Segment Start: Data shown

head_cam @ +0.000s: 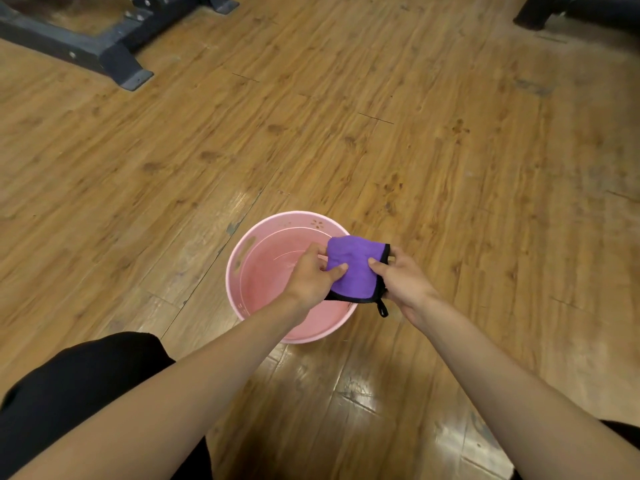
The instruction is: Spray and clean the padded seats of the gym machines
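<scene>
**Held item.** The purple cloth [353, 268], folded and black-edged, hangs above the right half of the pink basin [235, 263], not touching its rim.

**Hands.** The left hand [311, 277] pinches the cloth's left edge between thumb and curled fingers, over the basin's centre. The right hand [403, 282] pinches the trimmed right edge, just outside the basin's right rim. The cloth spans left to right between the 2 hands, so neither needs to reach. A black hang loop [382, 310] dangles from the cloth's lower right corner, beyond the rim.

**Basin.** It appears to hold shallow water. Whether the cloth is wet cannot be told.

**Room for moving.** No padded seat is in view. 2 dark machine bases stand well beyond the basin: 1 to its far left [104, 53] and 1 to its far right [554, 12]. Wooden floor [346, 133] runs from the basin to both.

**Judgement.** This is cloth preparation. The next move probably carries the cloth up and away from the basin toward a machine. Drips on the floor are the likely hazard.
</scene>
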`<state>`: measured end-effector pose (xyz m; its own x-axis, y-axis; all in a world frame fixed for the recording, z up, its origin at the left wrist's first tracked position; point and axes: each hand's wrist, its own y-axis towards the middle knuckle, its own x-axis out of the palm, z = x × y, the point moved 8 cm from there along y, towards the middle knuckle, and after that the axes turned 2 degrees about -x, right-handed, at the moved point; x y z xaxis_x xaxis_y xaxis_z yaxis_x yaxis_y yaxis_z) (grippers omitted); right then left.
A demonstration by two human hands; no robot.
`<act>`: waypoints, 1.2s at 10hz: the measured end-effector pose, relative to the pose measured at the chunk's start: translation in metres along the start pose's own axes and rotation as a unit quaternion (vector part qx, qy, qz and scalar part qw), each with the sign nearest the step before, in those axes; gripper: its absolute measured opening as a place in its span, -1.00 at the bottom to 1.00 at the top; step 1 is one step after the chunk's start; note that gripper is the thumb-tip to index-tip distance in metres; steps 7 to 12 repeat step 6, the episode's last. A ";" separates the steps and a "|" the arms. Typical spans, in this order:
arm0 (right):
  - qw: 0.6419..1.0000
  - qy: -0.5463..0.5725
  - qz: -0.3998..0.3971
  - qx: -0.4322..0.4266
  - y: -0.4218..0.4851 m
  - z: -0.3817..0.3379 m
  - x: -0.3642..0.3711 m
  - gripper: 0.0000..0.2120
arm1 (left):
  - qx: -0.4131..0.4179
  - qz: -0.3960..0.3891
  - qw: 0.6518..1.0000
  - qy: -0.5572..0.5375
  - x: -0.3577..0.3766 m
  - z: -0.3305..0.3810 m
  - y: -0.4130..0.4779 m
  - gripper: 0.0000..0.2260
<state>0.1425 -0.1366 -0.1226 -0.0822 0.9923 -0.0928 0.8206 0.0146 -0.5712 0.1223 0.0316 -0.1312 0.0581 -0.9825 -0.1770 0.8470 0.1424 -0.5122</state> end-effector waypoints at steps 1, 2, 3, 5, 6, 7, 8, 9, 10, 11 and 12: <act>0.997 -0.064 0.039 0.008 0.003 0.006 -0.005 -0.57 | 0.043 0.023 0.997 0.054 -0.003 0.007 -0.002 -0.63; 0.956 -0.229 0.146 -0.116 -0.006 -0.015 -0.017 -0.63 | 0.167 0.124 0.970 0.127 -0.016 0.026 -0.013 -0.65; 0.952 -0.230 0.113 -0.168 -0.010 -0.026 -0.002 -0.91 | 0.254 0.088 0.949 0.162 -0.008 0.039 -0.017 -0.86; 0.972 -0.182 0.107 -0.108 -0.005 -0.019 0.008 -0.81 | 0.211 -0.032 0.967 0.139 0.016 0.023 -0.012 -0.80; 0.980 -0.147 0.105 -0.083 -0.005 -0.021 0.004 -0.82 | 0.199 -0.027 0.972 0.121 0.009 0.032 -0.018 -0.77; 0.980 -0.147 0.105 -0.083 -0.005 -0.021 0.004 -0.82 | 0.199 -0.027 0.972 0.121 0.009 0.032 -0.018 -0.77; 0.980 -0.147 0.105 -0.083 -0.005 -0.021 0.004 -0.82 | 0.199 -0.027 0.972 0.121 0.009 0.032 -0.018 -0.77; 0.980 -0.147 0.105 -0.083 -0.005 -0.021 0.004 -0.82 | 0.199 -0.027 0.972 0.121 0.009 0.032 -0.018 -0.77; 0.980 -0.147 0.105 -0.083 -0.005 -0.021 0.004 -0.82 | 0.199 -0.027 0.972 0.121 0.009 0.032 -0.018 -0.77; 0.980 -0.147 0.105 -0.083 -0.005 -0.021 0.004 -0.82 | 0.199 -0.027 0.972 0.121 0.009 0.032 -0.018 -0.77; 0.980 -0.147 0.105 -0.083 -0.005 -0.021 0.004 -0.82 | 0.199 -0.027 0.972 0.121 0.009 0.032 -0.018 -0.77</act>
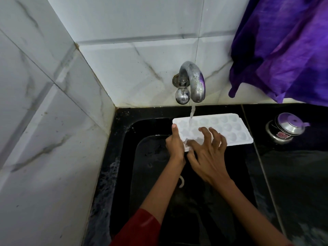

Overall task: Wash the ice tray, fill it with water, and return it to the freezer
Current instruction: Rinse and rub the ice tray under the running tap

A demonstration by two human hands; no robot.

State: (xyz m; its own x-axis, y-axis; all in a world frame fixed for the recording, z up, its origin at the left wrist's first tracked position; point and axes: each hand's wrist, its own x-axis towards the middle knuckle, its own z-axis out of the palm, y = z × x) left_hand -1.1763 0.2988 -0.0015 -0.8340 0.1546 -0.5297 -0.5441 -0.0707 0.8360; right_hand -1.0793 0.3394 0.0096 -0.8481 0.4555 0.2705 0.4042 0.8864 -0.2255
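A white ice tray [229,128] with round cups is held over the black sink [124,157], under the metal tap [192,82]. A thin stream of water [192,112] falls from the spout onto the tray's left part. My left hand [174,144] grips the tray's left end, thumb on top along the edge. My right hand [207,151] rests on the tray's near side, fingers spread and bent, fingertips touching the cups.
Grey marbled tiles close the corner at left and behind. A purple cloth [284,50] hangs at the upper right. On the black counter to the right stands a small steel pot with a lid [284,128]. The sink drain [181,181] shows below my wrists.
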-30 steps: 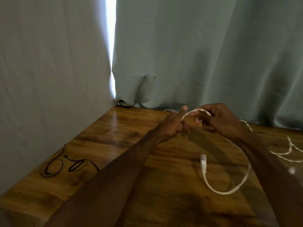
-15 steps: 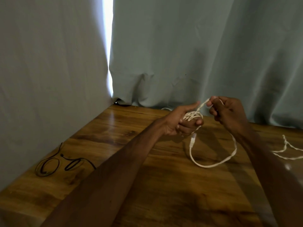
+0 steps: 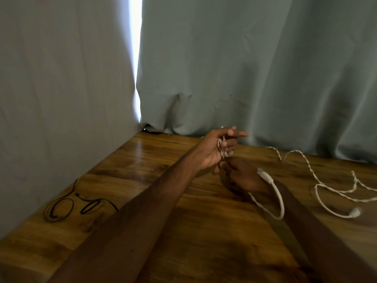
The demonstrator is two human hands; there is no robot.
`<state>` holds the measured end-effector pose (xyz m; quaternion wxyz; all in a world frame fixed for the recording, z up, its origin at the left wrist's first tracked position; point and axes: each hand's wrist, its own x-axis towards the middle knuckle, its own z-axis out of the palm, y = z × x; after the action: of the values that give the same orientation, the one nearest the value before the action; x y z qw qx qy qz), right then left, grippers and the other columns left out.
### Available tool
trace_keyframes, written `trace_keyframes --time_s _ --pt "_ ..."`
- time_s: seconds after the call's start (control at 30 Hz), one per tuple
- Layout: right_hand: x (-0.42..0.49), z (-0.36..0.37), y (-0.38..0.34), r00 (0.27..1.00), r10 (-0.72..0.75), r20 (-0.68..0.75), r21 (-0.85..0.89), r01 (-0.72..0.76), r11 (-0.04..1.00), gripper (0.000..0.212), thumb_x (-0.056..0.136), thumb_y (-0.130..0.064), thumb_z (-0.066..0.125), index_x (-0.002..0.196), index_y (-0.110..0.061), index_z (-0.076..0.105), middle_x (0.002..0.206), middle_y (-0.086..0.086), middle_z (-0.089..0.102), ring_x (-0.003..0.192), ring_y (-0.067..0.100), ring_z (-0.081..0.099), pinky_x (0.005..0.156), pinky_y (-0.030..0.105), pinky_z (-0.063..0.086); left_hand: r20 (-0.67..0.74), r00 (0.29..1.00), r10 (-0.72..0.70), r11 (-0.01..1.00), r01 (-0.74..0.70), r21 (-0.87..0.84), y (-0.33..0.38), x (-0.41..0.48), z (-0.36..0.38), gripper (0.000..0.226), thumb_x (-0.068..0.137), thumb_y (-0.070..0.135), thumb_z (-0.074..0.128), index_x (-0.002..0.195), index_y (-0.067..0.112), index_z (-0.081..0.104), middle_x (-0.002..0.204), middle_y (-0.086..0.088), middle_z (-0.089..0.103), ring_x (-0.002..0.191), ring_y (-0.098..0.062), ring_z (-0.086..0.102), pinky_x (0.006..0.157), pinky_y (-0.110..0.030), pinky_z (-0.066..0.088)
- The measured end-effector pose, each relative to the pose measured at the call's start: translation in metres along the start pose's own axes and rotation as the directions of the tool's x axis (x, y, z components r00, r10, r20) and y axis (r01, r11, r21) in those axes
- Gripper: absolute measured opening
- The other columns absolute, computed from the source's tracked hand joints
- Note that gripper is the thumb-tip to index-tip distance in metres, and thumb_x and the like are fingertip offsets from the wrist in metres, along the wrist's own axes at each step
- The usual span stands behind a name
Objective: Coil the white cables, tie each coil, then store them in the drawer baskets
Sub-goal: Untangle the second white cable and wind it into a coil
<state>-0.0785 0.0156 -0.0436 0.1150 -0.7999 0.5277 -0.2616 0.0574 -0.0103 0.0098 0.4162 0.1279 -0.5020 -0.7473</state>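
My left hand (image 3: 212, 154) is curling round the thin white twisted cable (image 3: 263, 175); the fingers of my right hand (image 3: 243, 177) are hiding, unreadable.

The left hand (image 3: 212, 152) is raised above the table (image 3: 204, 231), with turns of white cable (image 3: 223, 149) wound round its fingers and the index finger extended. The right hand (image 3: 242, 176) sits just below it and grips the same cable under the coil. The free end loops beside the right wrist and ends in a connector (image 3: 263, 174). A second cable (image 3: 318, 186) lies loose on the table to the right. A black cord (image 3: 61, 207) lies at the left edge, and a grey curtain (image 3: 244, 68) hangs behind.
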Motion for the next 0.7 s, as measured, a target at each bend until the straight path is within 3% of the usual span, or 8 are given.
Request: trace_keyframes --time_s 0.17,0.3,0.43,0.5,0.53,0.63,0.67,0.7 --pt "-0.018 -0.023 -0.031 0.992 0.041 0.118 0.099 -0.053 0.994 0.028 0.107 -0.013 0.043 0.098 -0.012 0.07 0.069 -0.01 0.065 0.054 -0.006 0.059 0.052 0.01 0.04 -0.271 0.956 0.115 0.99 -0.089 0.107 -0.001 0.004 0.0 0.024 0.106 0.017 0.044 0.089 0.01 0.059 0.053 0.007 0.056 0.037 -0.002 0.036 0.038 -0.017 0.027" --pt "-0.02 -0.037 -0.038 0.995 0.018 0.099 0.039 -0.022 0.999 0.03 0.105 -0.008 0.047 0.09 -0.007 0.074 0.052 -0.013 0.061 0.046 -0.007 0.056 0.048 0.008 0.039 -0.409 0.894 0.182 0.979 -0.129 0.156 0.006 0.003 -0.008 0.006 0.107 0.016 0.045 0.107 0.01 0.047 0.06 0.008 0.068 0.035 -0.003 0.039 0.037 -0.015 0.027" --pt "-0.023 -0.045 -0.045 0.995 -0.052 0.091 0.039 0.049 0.998 0.032 0.104 -0.008 0.05 0.083 -0.004 0.075 0.055 -0.007 0.06 0.04 -0.001 0.053 0.044 0.012 0.039 -0.498 0.803 0.326 0.889 -0.08 0.452 0.006 0.002 -0.027 0.024 0.108 0.019 0.047 0.12 -0.001 0.05 0.089 0.0 0.075 0.04 -0.006 0.05 0.038 -0.017 0.037" --pt "-0.022 -0.046 -0.042 0.998 -0.049 0.047 0.043 0.047 0.998 0.028 0.101 -0.007 0.055 0.085 -0.001 0.076 0.058 -0.005 0.061 0.039 0.0 0.053 0.041 0.011 0.038 -0.43 0.817 0.384 0.777 -0.035 0.628 0.0 -0.002 -0.033 0.033 0.109 0.021 0.045 0.126 -0.007 0.046 0.092 -0.003 0.076 0.045 -0.011 0.055 0.045 -0.021 0.045" --pt "-0.02 -0.048 -0.041 0.999 -0.042 0.009 0.036 0.041 0.999 0.024 0.1 -0.009 0.059 0.085 -0.001 0.076 0.058 -0.003 0.062 0.039 0.001 0.054 0.041 0.012 0.038 -0.375 0.83 0.414 0.703 -0.03 0.711 -0.005 -0.004 -0.034 0.028 0.109 0.023 0.045 0.118 -0.003 0.051 0.093 -0.006 0.077 0.049 -0.015 0.058 0.052 -0.026 0.05" --pt "-0.015 -0.055 -0.034 0.995 -0.021 -0.097 -0.051 0.017 0.999 0.01 0.092 -0.012 0.07 0.09 -0.003 0.074 0.063 0.002 0.066 0.052 0.009 0.063 0.049 0.018 0.043 -0.166 0.828 0.536 0.288 0.005 0.957 -0.015 -0.003 -0.043 0.037 0.106 0.029 0.048 0.076 0.008 0.054 0.076 -0.007 0.071 0.065 -0.024 0.064 0.07 -0.041 0.055" --pt "-0.016 -0.06 -0.035 0.992 -0.044 -0.121 -0.077 0.034 0.996 0.004 0.088 -0.01 0.072 0.09 -0.009 0.075 0.064 -0.003 0.066 0.056 0.006 0.064 0.051 0.015 0.044 -0.105 0.822 0.56 0.158 0.019 0.987 -0.017 -0.003 -0.045 0.043 0.106 0.031 0.048 0.072 0.004 0.055 0.071 -0.007 0.065 0.068 -0.024 0.062 0.073 -0.044 0.052" --pt "-0.018 -0.063 -0.034 0.984 -0.091 -0.15 -0.123 0.072 0.99 0.012 0.085 -0.008 0.074 0.091 -0.019 0.074 0.065 -0.01 0.065 0.058 0.001 0.064 0.052 0.013 0.043 -0.068 0.821 0.566 0.097 0.015 0.995 -0.016 -0.004 -0.045 0.048 0.105 0.035 0.048 0.072 0.001 0.056 0.069 -0.01 0.061 0.069 -0.025 0.06 0.073 -0.047 0.049"
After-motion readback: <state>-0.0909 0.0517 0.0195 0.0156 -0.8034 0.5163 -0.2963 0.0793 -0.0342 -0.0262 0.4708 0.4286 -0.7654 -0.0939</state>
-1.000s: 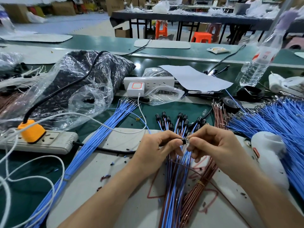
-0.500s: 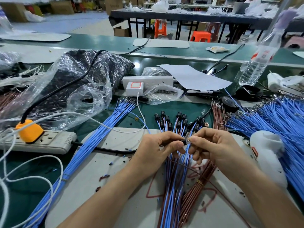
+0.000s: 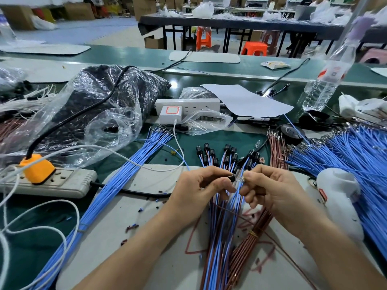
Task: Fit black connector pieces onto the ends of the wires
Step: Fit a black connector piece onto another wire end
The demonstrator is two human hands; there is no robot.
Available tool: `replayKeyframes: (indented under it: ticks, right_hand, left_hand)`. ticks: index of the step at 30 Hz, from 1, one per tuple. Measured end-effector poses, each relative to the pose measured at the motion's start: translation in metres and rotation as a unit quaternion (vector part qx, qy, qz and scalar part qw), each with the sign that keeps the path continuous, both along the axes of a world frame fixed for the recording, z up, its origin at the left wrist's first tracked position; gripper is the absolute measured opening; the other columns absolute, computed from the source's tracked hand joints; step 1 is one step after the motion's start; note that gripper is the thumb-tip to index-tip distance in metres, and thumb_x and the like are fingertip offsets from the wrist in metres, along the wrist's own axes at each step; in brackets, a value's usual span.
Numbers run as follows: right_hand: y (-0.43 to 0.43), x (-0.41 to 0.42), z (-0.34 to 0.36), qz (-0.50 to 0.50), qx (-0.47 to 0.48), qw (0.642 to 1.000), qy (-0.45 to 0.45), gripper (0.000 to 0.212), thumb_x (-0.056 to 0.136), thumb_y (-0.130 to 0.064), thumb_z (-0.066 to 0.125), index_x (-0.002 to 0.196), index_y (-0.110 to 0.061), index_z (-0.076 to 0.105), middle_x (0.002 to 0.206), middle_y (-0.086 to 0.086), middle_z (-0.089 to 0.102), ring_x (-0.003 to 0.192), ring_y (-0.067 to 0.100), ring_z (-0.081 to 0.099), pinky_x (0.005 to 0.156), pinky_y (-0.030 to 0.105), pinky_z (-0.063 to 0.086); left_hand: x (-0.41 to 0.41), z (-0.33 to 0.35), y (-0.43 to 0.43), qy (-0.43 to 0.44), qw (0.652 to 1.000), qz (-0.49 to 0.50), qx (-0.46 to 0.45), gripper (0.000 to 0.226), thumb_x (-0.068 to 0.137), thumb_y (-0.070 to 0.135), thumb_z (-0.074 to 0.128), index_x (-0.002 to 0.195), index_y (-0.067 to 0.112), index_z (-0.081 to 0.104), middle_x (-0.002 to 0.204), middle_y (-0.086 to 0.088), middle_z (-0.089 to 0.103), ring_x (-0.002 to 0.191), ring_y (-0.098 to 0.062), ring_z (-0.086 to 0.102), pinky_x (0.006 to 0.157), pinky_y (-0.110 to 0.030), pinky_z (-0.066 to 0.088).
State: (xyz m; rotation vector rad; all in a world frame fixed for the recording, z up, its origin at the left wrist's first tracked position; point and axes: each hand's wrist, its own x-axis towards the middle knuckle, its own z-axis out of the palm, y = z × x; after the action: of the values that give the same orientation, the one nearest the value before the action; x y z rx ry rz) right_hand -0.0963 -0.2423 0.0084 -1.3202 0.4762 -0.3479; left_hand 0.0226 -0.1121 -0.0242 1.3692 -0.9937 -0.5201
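Grey mat (image 3: 146,227): L hand (image 3: 196,191) pinches black connector (image 3: 231,177), R hand (image 3: 272,191) pinches tiny clear part (image 3: 240,178), mostly hidden.

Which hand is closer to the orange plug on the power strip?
Left. The orange plastic plug sits left of the left hand; the right hand is farther right.

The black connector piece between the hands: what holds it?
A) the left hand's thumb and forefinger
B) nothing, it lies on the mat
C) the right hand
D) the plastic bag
A: the black connector piece sits pinched at the fingertips of the left hand; the right hand pinches a small clear part facing it.
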Motion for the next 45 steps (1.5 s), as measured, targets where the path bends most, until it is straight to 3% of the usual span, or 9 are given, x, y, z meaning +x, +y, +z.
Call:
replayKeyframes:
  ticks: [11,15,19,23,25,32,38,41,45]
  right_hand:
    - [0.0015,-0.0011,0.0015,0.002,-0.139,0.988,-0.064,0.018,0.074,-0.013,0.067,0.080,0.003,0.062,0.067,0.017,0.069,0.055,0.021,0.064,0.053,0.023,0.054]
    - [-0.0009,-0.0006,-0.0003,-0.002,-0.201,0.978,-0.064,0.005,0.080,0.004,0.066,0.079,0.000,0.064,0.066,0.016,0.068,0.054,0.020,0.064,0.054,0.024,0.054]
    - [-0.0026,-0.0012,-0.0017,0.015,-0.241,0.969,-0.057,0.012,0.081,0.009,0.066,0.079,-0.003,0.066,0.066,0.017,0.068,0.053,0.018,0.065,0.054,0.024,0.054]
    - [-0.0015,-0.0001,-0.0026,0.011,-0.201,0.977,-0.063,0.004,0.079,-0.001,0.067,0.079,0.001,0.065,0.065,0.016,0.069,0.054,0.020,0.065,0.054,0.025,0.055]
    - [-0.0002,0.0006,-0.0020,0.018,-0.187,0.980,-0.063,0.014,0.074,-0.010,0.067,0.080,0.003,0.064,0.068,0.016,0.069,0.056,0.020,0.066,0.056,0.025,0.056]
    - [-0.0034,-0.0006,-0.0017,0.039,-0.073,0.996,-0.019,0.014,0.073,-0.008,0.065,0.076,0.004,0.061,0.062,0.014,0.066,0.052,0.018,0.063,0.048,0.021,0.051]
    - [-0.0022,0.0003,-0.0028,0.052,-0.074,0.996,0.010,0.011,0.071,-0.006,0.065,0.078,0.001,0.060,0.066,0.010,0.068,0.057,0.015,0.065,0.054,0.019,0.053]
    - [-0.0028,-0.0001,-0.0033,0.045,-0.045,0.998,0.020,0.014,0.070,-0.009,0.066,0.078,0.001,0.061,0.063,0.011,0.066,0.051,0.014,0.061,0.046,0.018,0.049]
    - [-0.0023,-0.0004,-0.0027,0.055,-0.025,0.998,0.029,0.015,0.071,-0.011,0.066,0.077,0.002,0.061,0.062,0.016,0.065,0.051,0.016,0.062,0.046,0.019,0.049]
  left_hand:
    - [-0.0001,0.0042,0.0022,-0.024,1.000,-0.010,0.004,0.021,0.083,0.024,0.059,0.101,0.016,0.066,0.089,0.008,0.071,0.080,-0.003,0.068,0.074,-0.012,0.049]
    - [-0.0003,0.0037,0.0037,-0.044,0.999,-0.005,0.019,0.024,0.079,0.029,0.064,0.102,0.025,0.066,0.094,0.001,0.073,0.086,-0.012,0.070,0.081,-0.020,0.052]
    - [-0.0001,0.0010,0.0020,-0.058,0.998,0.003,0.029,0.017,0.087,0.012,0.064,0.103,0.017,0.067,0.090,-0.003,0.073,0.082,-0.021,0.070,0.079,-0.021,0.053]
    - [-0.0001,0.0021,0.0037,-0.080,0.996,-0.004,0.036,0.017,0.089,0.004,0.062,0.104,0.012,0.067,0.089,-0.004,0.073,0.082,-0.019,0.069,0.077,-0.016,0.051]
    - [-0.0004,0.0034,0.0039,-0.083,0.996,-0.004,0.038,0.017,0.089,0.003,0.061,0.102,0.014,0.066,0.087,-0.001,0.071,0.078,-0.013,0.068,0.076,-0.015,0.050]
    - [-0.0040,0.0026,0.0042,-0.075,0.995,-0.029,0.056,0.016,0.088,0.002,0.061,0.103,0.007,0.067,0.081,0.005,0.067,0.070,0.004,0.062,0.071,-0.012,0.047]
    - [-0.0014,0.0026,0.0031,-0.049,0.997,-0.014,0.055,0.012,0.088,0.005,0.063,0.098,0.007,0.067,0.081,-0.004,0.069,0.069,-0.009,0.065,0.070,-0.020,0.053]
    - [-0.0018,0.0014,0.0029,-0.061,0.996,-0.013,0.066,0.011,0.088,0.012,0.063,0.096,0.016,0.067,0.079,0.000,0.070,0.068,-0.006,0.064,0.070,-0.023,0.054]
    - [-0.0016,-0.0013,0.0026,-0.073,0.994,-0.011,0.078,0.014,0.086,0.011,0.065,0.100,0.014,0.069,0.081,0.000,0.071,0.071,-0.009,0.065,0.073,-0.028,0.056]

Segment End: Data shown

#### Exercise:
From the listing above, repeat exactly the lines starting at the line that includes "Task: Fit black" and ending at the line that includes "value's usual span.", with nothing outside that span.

#### Task solution:
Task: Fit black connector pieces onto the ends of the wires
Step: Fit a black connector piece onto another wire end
The demonstrator is two human hands; there is no robot.
Available tool: `replayKeyframes: (indented under it: ticks, right_hand, left_hand)`. ticks: index of the step at 30 Hz, from 1, one per tuple. Measured end-effector poses, each relative to the pose measured at the motion's start: translation in metres and rotation as a unit quaternion (vector part qx, qy, qz and scalar part qw), each with the sign that keeps the path continuous, both along the axes of a world frame fixed for the recording, z up, its origin at the left wrist's first tracked position; gripper is the absolute measured opening; the other columns absolute, computed from the source's tracked hand joints; step 1 is one step after the motion's start; note that gripper is the thumb-tip to index-tip distance in metres, and thumb_x and the like are fingertip offsets from the wrist in metres, along the wrist's own axes at each step; in brackets, a value's usual span.

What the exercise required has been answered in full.